Twits in a Room – Using Social Media in a Conference

Twits in a room

Using Social Media for Conference Convenors: the benefits and some considerations

Maintaining the cutting edge in innovation is something that conference convenors struggle with. The task of providing an excellent program that meets the needs or interests of potential registrants, stimulating challenging discussion, as well as promoting a positive image or profile for your organization is key to effective conference facilitation.

Social media has presented itself as another opportunity, used effectively, to meet these objectives. However it is not without risk and if not managed may have adverse effects on all aspects of the meeting.

This is my personal blog about my observations and experience of “Conferencing” by Twitter.

My entry into using Twitter started at a conference. I was incoming President of the Rural Doctors Association in 2011, at a time when a state election was just over the horizon, and rural health was high on the political agenda. Like most “oldies” I was instructed in the art of Twitter by medical students. Since then I have experiences many positive aspects of immersion in Social Media, some of which can be very useful to Organizations hosting meetings for their members or the broader community.
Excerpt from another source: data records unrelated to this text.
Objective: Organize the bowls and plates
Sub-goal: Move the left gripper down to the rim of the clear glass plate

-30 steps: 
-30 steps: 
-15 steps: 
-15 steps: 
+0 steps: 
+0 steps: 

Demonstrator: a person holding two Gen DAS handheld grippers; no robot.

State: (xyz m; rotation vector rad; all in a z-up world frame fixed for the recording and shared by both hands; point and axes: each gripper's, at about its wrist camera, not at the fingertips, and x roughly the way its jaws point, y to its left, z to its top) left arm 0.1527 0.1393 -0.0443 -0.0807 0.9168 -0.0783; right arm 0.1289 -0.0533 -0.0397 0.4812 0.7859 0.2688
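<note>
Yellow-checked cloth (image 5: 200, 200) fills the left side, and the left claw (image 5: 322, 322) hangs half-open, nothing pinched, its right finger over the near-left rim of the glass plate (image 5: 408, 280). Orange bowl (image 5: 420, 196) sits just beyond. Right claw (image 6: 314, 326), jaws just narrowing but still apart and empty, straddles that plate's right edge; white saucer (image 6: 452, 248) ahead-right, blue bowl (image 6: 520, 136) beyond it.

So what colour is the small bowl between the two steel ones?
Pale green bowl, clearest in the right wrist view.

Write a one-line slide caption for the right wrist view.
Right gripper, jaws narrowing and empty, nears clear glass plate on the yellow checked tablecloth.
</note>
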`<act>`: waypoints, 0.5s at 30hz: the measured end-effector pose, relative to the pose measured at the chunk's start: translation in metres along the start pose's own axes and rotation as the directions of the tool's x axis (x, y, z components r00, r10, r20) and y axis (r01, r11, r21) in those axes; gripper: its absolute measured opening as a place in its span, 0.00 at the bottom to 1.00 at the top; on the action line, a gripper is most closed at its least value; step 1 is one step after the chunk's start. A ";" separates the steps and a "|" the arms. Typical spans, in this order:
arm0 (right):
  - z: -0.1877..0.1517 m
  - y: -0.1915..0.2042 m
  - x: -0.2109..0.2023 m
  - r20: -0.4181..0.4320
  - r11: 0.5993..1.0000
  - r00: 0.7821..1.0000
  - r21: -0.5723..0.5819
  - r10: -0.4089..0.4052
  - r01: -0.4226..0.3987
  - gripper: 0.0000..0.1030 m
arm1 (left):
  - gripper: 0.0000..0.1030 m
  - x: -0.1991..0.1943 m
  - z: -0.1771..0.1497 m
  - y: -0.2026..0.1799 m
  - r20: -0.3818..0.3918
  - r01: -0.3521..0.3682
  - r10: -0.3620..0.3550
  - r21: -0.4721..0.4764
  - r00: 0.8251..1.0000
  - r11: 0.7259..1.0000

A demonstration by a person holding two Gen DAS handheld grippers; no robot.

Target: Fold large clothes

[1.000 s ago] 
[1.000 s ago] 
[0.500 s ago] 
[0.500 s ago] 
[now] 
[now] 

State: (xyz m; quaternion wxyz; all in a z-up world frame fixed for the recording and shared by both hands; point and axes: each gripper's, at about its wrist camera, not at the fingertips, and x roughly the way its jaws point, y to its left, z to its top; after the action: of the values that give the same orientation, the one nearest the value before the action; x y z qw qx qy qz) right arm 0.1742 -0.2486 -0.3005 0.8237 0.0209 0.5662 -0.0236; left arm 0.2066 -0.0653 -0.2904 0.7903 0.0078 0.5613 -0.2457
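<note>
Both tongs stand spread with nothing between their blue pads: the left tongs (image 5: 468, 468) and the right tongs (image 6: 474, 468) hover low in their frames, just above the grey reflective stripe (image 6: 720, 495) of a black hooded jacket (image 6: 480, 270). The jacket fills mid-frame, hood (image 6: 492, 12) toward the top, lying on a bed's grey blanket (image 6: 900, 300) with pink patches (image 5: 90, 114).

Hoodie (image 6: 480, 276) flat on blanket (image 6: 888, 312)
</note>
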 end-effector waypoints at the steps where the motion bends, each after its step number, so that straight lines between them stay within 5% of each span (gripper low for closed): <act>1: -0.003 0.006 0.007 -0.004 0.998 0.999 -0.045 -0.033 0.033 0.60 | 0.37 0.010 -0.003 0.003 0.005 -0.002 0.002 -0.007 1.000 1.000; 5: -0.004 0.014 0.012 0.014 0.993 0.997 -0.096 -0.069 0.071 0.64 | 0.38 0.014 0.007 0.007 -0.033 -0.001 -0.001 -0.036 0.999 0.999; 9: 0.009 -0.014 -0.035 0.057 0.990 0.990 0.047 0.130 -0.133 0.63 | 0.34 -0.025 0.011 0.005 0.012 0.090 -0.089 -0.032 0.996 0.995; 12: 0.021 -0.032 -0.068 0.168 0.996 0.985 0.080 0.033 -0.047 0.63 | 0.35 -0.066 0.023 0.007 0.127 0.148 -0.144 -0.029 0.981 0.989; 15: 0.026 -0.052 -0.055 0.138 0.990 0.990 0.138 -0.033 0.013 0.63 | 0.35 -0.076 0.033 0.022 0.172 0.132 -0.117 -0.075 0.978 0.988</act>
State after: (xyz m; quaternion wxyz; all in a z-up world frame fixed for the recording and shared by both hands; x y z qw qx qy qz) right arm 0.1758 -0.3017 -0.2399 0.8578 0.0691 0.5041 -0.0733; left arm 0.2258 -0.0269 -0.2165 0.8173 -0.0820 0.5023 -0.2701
For me twitter has created opportunities to interact with people internationally. An invitation by Dr Harris Lygidakis (@lygidakis) and Dr Raquel Gonzales Bravo (@rqgb), leaders of the Vasco Da Gama movement, to join them in presenting a workshop on Social Media at the WONCA Prague conference crossed intergenerational divides as we spoke of the strength of Social media in empowering communication.

The key benefits include extending the reach of your Brand, disseminating your message to a much broader international audience, promoting an opportunity to explain who you are, where you are and your philosophy on a world stage. A significant media presence exists in Social Media and effective interactions can create follow up interests, positive news headlines and even political attention. Some such as Melissa Sweet, editor and author of Croakey a Health Blog hosted on independent news site Crikey, provide a forum for important issues and discussions to continue to be heard.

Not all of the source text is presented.